The task
Would you please return the line containing "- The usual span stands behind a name" and all the lines after it through the end of the records below, unchanged and on their own?

=-=-=

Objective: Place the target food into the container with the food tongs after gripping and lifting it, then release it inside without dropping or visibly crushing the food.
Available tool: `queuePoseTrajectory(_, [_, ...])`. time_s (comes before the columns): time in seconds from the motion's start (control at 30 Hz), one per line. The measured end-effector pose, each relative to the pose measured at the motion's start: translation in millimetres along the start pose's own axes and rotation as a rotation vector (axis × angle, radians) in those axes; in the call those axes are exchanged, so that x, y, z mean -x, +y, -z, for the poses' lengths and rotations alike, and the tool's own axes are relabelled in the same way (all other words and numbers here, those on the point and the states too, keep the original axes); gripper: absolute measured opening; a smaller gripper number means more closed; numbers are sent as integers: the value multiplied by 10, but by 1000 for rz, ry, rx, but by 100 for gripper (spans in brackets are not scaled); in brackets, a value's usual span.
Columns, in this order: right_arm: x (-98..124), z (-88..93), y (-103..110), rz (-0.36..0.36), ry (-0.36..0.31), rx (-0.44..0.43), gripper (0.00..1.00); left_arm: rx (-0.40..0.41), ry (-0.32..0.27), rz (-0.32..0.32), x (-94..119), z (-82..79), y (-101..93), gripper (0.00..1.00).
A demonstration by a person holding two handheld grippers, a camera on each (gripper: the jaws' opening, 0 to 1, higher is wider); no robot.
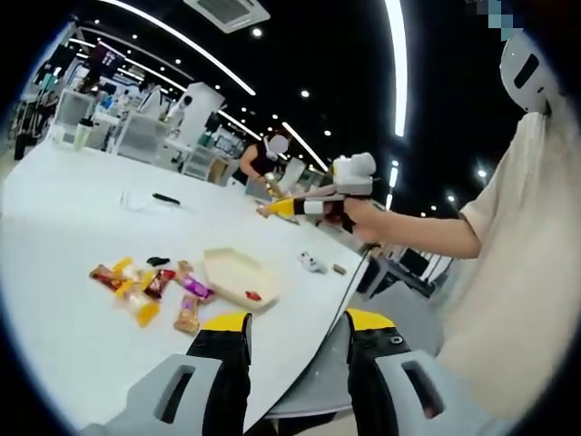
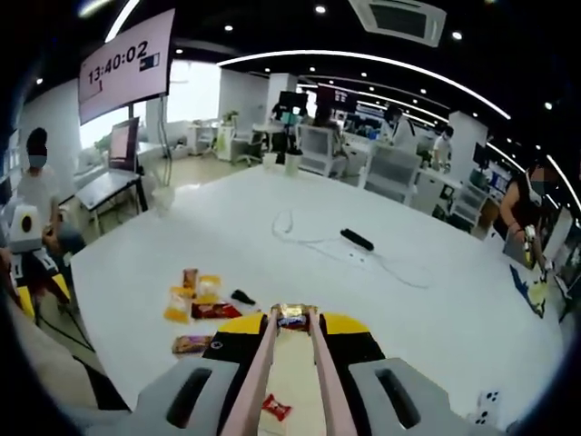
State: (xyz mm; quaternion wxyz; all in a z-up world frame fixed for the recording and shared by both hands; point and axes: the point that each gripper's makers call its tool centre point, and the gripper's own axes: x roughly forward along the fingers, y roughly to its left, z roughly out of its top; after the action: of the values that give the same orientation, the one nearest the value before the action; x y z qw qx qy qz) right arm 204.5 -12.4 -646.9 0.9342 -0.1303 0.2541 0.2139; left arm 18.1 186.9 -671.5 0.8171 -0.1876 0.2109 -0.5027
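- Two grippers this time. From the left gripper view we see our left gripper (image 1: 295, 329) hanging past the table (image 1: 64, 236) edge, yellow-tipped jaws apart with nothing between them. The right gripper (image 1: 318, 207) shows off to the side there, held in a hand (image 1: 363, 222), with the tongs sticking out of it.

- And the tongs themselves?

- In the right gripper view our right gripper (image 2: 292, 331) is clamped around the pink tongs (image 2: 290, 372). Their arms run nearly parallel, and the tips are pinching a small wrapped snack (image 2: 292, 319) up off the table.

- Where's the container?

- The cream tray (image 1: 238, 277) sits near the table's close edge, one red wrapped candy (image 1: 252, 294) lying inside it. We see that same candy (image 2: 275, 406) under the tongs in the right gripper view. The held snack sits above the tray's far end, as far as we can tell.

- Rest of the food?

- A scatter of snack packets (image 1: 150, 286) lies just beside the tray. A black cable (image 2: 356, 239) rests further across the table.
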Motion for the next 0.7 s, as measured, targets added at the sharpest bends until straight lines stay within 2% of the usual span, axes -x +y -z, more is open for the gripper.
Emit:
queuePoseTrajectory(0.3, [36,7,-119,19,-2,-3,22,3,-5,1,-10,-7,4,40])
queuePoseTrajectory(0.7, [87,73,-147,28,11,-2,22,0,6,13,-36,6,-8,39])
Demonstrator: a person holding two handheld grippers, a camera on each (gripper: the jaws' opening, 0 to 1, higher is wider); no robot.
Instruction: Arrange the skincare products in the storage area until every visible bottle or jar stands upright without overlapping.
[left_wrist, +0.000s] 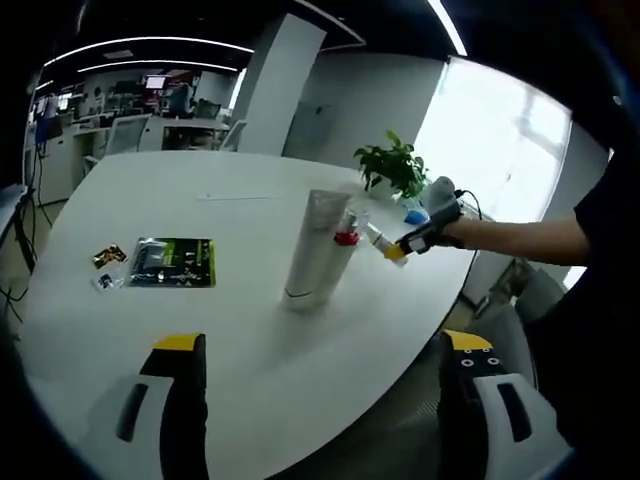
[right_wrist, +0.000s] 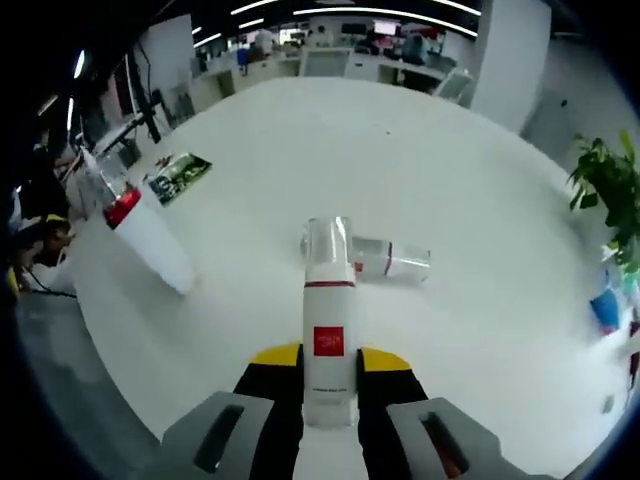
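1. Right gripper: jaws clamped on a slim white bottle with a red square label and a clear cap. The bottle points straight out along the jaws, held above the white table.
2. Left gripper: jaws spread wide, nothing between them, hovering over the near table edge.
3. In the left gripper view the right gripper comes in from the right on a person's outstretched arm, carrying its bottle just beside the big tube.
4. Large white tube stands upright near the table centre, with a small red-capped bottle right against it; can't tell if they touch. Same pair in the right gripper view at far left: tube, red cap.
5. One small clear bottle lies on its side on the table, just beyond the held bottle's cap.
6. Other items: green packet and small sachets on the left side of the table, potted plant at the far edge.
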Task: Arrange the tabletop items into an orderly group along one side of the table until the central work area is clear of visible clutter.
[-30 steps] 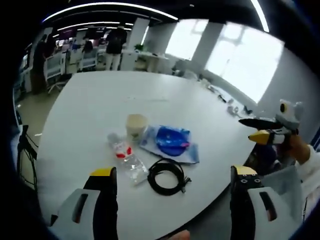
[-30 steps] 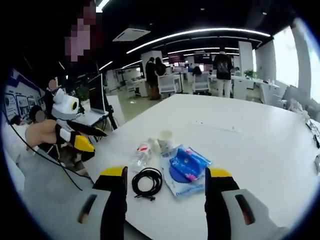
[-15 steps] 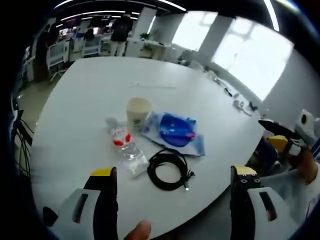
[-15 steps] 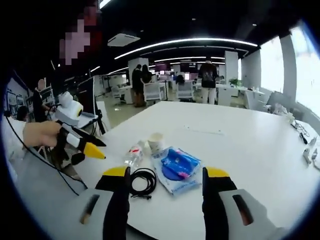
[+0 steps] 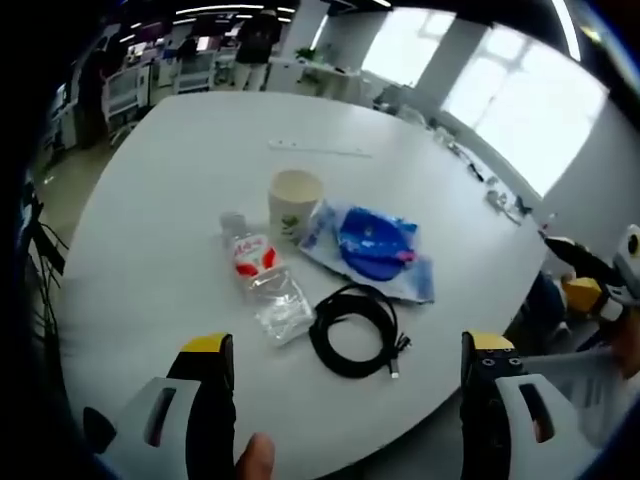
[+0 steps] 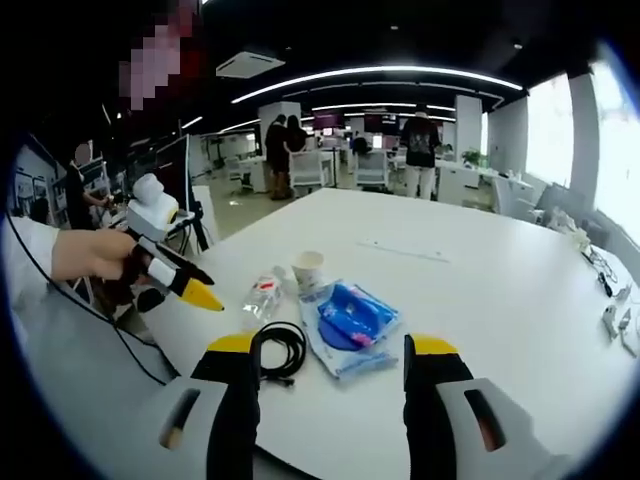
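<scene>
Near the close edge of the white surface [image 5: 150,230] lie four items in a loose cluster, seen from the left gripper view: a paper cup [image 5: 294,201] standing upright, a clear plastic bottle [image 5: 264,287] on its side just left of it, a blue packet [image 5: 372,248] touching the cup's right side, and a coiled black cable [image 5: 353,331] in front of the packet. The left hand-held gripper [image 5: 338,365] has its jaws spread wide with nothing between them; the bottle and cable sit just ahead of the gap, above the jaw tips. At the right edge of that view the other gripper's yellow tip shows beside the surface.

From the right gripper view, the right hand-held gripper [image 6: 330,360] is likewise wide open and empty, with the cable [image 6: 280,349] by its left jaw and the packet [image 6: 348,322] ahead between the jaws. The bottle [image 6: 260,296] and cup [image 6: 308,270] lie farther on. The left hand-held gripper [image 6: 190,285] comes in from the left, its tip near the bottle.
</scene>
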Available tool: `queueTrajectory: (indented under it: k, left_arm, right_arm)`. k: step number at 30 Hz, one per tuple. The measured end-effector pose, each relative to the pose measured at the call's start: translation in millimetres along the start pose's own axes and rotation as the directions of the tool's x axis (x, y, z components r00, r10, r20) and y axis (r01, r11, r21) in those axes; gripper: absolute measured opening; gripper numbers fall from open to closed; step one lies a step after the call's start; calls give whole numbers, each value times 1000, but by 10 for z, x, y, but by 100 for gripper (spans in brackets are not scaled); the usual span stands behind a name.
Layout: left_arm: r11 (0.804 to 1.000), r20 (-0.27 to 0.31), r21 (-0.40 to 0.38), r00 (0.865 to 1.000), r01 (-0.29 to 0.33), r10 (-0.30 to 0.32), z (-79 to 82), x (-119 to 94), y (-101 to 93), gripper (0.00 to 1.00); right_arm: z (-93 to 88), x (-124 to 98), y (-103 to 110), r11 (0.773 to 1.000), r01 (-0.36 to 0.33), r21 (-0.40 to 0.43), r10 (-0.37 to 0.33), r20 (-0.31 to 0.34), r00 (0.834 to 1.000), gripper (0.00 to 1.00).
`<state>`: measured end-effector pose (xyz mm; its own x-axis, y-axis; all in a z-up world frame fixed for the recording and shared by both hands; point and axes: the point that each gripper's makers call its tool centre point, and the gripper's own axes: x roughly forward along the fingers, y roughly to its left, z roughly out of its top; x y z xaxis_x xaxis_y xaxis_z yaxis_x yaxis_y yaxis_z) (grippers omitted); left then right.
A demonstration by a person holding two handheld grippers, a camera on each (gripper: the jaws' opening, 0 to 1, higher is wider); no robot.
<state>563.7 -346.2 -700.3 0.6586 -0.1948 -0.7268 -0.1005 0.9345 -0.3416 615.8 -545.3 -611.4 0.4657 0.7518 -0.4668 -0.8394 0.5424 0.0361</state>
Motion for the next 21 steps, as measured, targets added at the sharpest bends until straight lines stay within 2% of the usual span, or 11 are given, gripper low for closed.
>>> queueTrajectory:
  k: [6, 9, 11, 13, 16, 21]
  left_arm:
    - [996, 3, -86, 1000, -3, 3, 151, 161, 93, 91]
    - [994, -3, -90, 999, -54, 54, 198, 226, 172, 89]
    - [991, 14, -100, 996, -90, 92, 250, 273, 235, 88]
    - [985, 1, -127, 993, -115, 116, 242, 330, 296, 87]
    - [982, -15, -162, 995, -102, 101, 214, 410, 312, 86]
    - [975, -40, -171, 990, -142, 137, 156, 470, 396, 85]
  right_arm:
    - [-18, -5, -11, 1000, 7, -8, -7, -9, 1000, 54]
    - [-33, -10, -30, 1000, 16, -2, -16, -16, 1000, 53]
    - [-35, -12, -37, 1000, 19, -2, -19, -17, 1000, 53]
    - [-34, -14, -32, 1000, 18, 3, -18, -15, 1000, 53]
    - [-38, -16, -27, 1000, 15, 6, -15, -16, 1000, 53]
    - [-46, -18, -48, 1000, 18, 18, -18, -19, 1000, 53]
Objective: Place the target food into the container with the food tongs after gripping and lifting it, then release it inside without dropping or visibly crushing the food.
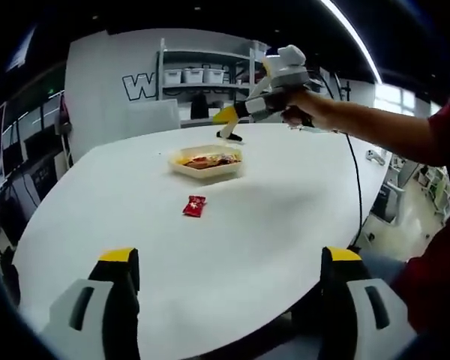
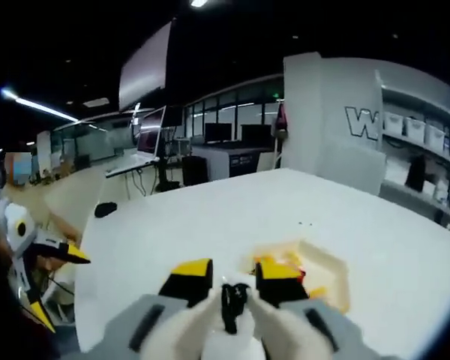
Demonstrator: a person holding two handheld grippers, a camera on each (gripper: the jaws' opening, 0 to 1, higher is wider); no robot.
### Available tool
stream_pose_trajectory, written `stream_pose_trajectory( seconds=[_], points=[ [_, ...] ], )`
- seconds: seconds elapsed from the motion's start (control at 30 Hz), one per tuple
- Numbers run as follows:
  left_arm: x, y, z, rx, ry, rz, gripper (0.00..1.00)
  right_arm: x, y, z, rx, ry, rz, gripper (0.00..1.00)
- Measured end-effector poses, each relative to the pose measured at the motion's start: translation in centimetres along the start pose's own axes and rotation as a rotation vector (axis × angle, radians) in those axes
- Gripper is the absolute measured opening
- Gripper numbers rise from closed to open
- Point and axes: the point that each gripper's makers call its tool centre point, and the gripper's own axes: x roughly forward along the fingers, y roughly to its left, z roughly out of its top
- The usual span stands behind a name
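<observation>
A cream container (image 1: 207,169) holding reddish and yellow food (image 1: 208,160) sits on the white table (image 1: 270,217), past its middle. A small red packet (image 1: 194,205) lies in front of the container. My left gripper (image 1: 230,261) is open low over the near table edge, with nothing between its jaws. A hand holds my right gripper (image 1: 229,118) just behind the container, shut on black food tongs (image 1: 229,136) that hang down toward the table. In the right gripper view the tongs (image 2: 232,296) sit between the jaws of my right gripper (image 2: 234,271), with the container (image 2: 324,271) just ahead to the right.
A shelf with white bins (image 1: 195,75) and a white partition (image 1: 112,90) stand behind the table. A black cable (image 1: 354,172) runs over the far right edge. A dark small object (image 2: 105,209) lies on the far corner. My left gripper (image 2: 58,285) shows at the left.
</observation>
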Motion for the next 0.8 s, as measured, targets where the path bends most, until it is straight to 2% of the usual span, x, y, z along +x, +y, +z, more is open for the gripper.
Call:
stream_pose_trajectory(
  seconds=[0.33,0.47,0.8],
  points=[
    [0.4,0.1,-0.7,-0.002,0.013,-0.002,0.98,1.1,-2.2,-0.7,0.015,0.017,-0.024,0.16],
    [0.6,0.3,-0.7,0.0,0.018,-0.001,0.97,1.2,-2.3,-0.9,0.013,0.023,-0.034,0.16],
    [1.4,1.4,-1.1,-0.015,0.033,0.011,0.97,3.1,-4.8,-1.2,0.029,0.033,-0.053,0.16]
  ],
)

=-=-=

Solved exercise
- The usual span stands behind a name
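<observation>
A cream container (image 1: 207,169) holding reddish and yellow food (image 1: 208,160) sits on the white table (image 1: 270,217), past its middle. A small red packet (image 1: 194,205) lies in front of the container. My left gripper (image 1: 230,261) is open low over the near table edge, with nothing between its jaws. A hand holds my right gripper (image 1: 229,118) just behind the container, shut on black food tongs (image 1: 229,136) that hang down toward the table. In the right gripper view the tongs (image 2: 232,296) sit between the jaws of my right gripper (image 2: 234,271), with the container (image 2: 324,271) just ahead to the right.
A shelf with white bins (image 1: 195,75) and a white partition (image 1: 112,90) stand behind the table. A black cable (image 1: 354,172) runs over the far right edge. A dark small object (image 2: 105,209) lies on the far corner. My left gripper (image 2: 58,285) shows at the left.
</observation>
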Motion for the next 0.8 s, as measured, targets where the path bends most, until it is straight to 2% of the usual span, x, y, z along +x, +y, +z, more is open for the gripper.
Call:
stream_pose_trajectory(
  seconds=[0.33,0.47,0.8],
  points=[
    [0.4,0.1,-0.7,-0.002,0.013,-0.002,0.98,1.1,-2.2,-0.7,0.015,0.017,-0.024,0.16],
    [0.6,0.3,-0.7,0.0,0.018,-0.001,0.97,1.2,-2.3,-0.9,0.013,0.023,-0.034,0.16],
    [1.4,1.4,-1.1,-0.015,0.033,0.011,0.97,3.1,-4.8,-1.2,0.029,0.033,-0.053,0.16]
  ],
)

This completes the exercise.